━━━━━ Available data
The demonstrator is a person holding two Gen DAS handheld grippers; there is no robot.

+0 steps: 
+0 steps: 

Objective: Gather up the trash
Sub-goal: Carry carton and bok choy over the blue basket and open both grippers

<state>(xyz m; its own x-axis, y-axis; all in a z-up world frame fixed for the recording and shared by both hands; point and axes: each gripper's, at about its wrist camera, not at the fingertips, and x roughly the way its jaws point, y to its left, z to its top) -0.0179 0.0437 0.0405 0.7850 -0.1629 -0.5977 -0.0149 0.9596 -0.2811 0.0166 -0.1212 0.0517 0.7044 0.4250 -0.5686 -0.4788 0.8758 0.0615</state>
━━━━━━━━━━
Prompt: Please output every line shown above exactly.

Answer to this exercise:
The demonstrator is a person holding two Gen DAS handheld grippers; there is no robot.

+0 steps: 
+0 steps: 

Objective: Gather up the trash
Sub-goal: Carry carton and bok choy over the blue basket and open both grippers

<state>(xyz m; its own x-axis, y-axis; all in a z-up world frame fixed for the recording and shared by both hands; point and axes: each gripper's, at about its wrist camera, not at the fingertips, and x roughly the way its jaws point, y to its left, z to its top) -0.0179 0.0437 0.0405 0.7850 -0.1629 -0.5977 -0.0149 0.9596 -0.2811 0.0166 -0.1212 0.0517 0.7044 0.4250 -0.5686 -0.4788 0.8758 0.0615</state>

Nothing more is needed for this answer.